The report shows that the median household income is $30,555, which is the second highest of all wards, and that 37% of this ward’s population is living in poverty. 

According to the Flint Property Portal, half of all of the buildings in the fourth ward are listed in “good condition.” About 40% are listed as “fair,” and the rest are “poor” and “sub-standard.” There have been 570 demolitions in this ward, but there are 159 more that are listed, only eight of which are funded. 

While many residents on Flint’s east side try to clean up blighted properties, they say their work doesn’t always last long, as people use this area to illegally dump trash. Additionally, for burned out homes or abandoned homes that are privately owned, residents can’t do much in the way of cleaning them up. 

They’re looking for support. 

Cracking down and cleaning up

Edna Sabucco has lived in Flint’s fourth ward for 45 years. She’s the president of the Eastside Franklin Neighborhood Association, and actually formed the group with her neighbors back in 2015. 

She said the biggest issue in her ward, “just like every other part of Flint,” is blight and dumping.

“It’s very frustrating, because, you know, you clean up an area and people from wherever come in, and they mess it up all over again,” she said. “We actually had a cleanup on May 15, and one of the sites that we cleaned up was all residential trash from, like, two miles away. Rather than bagging it up and putting it on the curb, these knuckleheads drove two miles and dumped it in an abandoned house.”

Edna Sabucco, Rick Squier, and Lisa Squier, pose for a photo on Flint’s east side during the Citywide Cleanup May 15, 2021. (KT Kanazawich | Flint Beat)

Sabucco said she doesn’t think the council can do a whole lot about it, but that Fields seems to try. 

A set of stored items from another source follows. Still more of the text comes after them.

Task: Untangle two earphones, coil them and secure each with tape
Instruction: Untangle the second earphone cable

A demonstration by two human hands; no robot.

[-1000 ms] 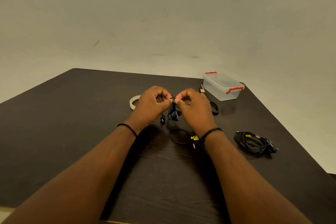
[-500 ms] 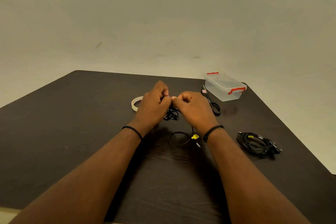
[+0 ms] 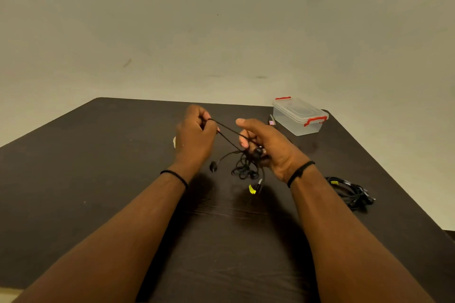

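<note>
Both hands raised over the dark desk [image 3: 98, 179], working one black tangled earphone [image 3: 242, 167]. Left hand [image 3: 195, 138] has fingers curled, pinching a cable loop near its fingertips. Right hand [image 3: 267, 145] partly curled, thumb stuck up, fingers gripping the cable bundle and one earbud [image 3: 258, 151]. Two cable strands run taut between the hands, slanting from upper left down to lower right. Rest of the cable hangs in a loose knot below the right hand, above the desk. Second earbud [image 3: 213, 167] dangles on a short lead below the left wrist. Plug end [image 3: 258, 183] hangs down, pointing toward the desk, with a yellow tag [image 3: 251, 189] by it; any writing on the tag too small to read. Thin black bands on both wrists.

Second earphone [image 3: 350, 192], black bundle with a small yellow tag, lies on the desk right of the right forearm, apart from the hands. Clear plastic box [image 3: 299, 115] with lid on and red clips sits at the far right corner. Small item with a pink label [image 3: 271, 122] just left of the box, mostly hidden behind the right hand, label unreadable. Pale sliver of a tape roll [image 3: 174, 141] peeks out behind the left hand. Plain wall behind.
</note>
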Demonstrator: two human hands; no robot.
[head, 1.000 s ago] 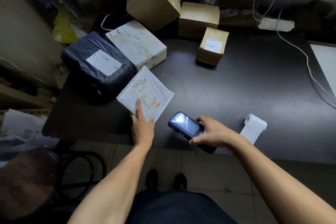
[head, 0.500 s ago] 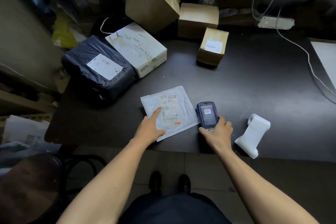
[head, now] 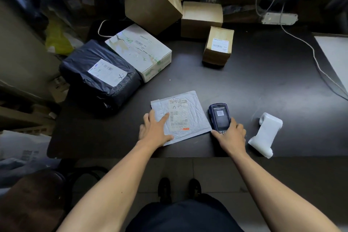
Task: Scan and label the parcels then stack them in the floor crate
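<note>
A flat white padded envelope (head: pixel 190 117) with a barcode label lies near the front edge of the dark table (head: pixel 263 84). My left hand (head: pixel 155 131) rests flat on its lower left part with the fingers spread. Just right of the envelope lies a dark handheld scanner (head: pixel 219 116), screen up and showing a barcode. My right hand (head: pixel 230 135) holds the scanner's lower end, fingers curled around it. A white label roll (head: pixel 265 133) lies further right.
At the back left sit a black poly-bag parcel (head: pixel 99 75) and a white carton (head: pixel 140 51). Three brown cardboard boxes (head: pixel 218 46) stand behind, under shelving. A power strip (head: pixel 279 18) and its cable trail along the right. A brown stool (head: pixel 32 199) stands lower left.
My left hand slid the envelope from beside the black parcel toward the table's front and turned it square. My right hand swung the scanner around and set it down beside the envelope.
</note>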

“I always feel that I can call her and voice my concerns or my frustrations, and even if she can’t do anything about it, she will point me in the right direction and tell me who to speak with,” Sabucco said. “And I think that’s every bit as important as somebody rolling up their sleeves and diving into it headfirst. I have friends that live in other wards, and they call, and they don’t get an answer, and they don’t get a call back.”

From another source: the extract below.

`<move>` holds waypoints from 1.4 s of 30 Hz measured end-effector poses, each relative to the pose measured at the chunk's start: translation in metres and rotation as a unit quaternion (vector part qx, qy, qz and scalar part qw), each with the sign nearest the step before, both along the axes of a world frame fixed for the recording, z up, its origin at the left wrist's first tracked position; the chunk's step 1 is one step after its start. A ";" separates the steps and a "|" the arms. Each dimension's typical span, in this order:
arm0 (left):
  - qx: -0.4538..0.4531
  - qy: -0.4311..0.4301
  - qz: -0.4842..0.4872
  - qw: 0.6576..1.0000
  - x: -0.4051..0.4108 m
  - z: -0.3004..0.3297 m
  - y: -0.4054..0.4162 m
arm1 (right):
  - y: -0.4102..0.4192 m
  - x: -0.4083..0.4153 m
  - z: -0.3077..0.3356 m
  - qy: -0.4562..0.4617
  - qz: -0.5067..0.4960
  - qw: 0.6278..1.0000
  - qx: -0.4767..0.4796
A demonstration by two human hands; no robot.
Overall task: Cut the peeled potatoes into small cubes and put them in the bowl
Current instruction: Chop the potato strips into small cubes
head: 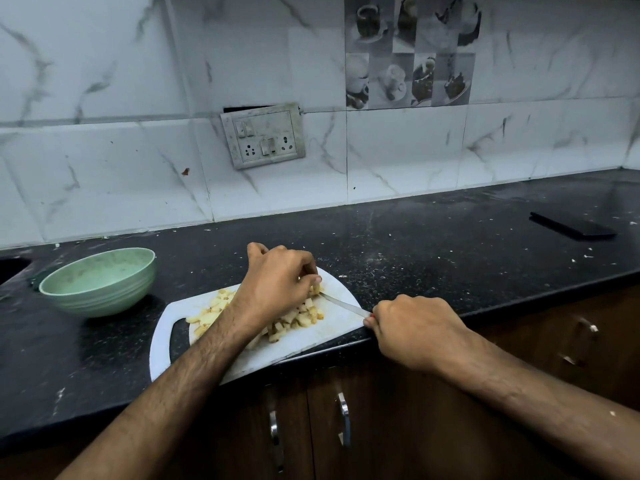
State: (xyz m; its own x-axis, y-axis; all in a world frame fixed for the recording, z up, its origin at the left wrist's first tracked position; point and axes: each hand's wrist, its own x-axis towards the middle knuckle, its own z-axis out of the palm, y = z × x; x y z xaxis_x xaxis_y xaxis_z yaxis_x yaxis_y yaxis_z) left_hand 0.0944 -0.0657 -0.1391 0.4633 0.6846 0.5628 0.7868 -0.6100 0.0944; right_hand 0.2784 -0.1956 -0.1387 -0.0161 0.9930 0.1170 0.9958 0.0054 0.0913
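A white cutting board point(332, 332) lies at the counter's front edge, its near side jutting past the edge. Several pale yellow potato cubes point(298, 318) are heaped on it. My left hand point(277, 289) hovers over the heap with curled fingers pinching potato pieces at the far end. My right hand point(412, 327) grips the handle of a knife point(343, 304), whose thin blade points left to the pieces under my left fingers. A pale green bowl point(100, 280) sits empty on the counter, left of the board.
The black speckled counter point(433, 244) runs to a white marbled tile wall with a switch and socket plate point(265, 135). A dark flat phone-like object point(571, 228) lies at far right. A sink corner point(10, 268) shows at far left. Brown cabinet doors with metal handles point(343, 417) hang below.
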 end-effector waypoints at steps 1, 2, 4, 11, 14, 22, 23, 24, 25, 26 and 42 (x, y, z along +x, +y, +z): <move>-0.007 -0.016 0.002 1.000 -0.001 -0.001 0.002 | 0.000 0.000 -0.001 0.000 -0.002 1.000 0.001; -0.014 -0.030 0.004 0.999 -0.001 -0.002 0.004 | -0.001 0.000 -0.003 0.001 -0.003 1.000 0.003; -0.022 -0.047 0.004 0.999 -0.002 -0.004 0.007 | -0.002 -0.001 -0.006 0.006 -0.005 1.000 0.012; -0.038 -0.109 -0.009 0.993 -0.004 -0.001 0.018 | -0.003 -0.004 -0.010 0.005 -0.007 1.000 0.024; -0.046 -0.137 -0.022 0.989 -0.006 0.001 0.023 | 0.001 -0.006 -0.008 0.003 -0.008 1.000 0.021; -0.060 -0.178 -0.094 0.978 -0.007 0.006 -0.003 | 0.020 0.002 0.001 0.097 -0.042 0.993 -0.043; -0.058 -0.173 -0.099 0.978 -0.009 0.003 -0.008 | 0.023 0.005 0.003 0.138 -0.043 0.987 -0.065; -0.060 -0.168 -0.105 0.978 -0.010 0.001 -0.013 | 0.026 0.009 0.005 0.181 -0.039 0.979 -0.082; -0.068 -0.164 -0.113 0.978 -0.011 -0.004 -0.017 | 0.027 0.013 0.007 0.227 -0.037 0.969 -0.094; -0.077 -0.159 -0.120 0.977 -0.012 -0.008 -0.022 | 0.028 0.016 0.009 0.271 -0.036 0.956 -0.105; -0.007 -0.041 -0.127 0.991 -0.005 -0.034 -0.038 | -0.006 0.027 0.025 0.084 -0.037 0.995 -0.025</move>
State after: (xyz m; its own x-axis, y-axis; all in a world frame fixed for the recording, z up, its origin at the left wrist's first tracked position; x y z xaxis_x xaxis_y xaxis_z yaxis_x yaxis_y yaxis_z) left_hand 0.0898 -0.1036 -0.1727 0.5751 0.5599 0.5965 0.5977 -0.7854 0.1610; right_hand 0.3055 -0.2018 -0.1137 0.0736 0.9953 0.0626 0.9948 -0.0688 -0.0746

She said Fields came to the citywide clean up on May 15, and brought food and beverages for all of the volunteers. Fields also helped organize it, and locate the various sites they chose to work on. 

Fields called the fourth ward a “mirror of the city.” While she identified blight and illegal dumping as major issues, she said this ward also deals with crime, drugs, illegal businesses run out of homes, and arson.

She said she would like to strengthen existing ordinances, pass ordinances that have been postponed, and propose new ordinances related to these issues to hold the people behind these problems accountable. She said for blight, cars parked illegally, and all the other things her constituents complain about, no one seems to get held accountable. 

“The problem is the citations, the tickets, go to this court, and at the worst, it goes on the property, which the county treasurer’s been refusing to put these on the properties, and then it goes into foreclosure so the owners are never held accountable,” Fields said. “I want to change the ordinances to say no, we are going to take you into a civil court and get a judgment against you, and if you don’t take care of these problems, then we will go after your assets to pay for taking care of them.”

Fields said she is also looking to propose an ordinance that would get burned homes demolished quicker.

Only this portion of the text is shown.